### WHAT YOU WILL DO
When a line below contains the string "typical", show that line.

### EXERCISE DATA
Segment Open

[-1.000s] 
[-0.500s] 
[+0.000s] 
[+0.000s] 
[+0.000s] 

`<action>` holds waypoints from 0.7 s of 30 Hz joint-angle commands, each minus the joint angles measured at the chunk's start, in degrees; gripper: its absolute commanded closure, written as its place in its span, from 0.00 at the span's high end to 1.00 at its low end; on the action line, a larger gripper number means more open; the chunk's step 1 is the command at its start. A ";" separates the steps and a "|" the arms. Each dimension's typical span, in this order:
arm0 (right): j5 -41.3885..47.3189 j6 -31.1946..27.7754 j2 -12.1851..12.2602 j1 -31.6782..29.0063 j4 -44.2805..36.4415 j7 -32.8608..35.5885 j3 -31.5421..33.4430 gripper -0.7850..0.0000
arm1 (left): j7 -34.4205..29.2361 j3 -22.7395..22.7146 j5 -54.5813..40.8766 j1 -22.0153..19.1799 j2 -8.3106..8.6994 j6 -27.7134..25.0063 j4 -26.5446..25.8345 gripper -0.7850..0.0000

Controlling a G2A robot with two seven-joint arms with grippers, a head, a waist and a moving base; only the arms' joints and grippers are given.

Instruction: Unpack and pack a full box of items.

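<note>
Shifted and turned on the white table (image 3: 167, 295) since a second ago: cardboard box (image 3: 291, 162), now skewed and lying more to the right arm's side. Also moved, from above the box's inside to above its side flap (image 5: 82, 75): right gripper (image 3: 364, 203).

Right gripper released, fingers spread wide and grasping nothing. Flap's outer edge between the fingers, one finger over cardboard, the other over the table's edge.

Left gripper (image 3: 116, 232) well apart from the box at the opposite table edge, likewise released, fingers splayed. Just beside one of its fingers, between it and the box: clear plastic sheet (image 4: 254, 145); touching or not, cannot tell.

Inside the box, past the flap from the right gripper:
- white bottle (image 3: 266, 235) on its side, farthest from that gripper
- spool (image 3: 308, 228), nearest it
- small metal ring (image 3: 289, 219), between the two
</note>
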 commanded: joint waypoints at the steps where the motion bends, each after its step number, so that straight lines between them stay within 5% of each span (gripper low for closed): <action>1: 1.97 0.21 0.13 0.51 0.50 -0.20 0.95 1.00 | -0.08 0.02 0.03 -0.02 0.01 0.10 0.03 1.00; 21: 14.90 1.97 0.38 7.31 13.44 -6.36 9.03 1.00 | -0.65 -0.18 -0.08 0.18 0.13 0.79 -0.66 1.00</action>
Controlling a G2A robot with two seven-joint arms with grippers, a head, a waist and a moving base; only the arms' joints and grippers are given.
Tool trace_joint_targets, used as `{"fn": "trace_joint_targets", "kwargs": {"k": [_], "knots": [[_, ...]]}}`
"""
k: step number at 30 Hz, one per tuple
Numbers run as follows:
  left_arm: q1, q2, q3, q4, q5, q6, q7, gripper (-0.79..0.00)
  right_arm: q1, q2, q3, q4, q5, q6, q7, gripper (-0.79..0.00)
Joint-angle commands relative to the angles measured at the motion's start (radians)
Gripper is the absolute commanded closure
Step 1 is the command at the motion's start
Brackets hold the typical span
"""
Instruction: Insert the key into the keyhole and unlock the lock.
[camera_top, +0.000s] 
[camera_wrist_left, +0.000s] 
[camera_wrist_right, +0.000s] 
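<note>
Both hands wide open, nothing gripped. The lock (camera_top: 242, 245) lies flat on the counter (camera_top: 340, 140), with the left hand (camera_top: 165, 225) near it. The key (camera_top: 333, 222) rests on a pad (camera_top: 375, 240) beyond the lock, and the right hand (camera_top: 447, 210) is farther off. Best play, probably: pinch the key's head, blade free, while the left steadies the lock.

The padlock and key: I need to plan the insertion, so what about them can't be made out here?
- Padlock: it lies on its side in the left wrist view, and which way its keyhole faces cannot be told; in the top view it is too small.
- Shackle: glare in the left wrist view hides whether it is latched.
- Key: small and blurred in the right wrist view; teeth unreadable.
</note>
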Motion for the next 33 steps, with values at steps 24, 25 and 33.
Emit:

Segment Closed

### RESULT
`<action>` holds waypoints from 0.7 s of 30 Hz joint-angle commands, each minus the joint angles measured at the chunk's start, in degrees; gripper: its absolute commanded closure, written as its place in its span, from 0.00 at the span's high end to 1.00 at its low end; on the action line, a larger gripper number means more open; the chunk's step 1 is the command at its start. A ";" separates the steps and a "|" the arms. Each dimension's typical span, in this order:
Brackets hold the typical span

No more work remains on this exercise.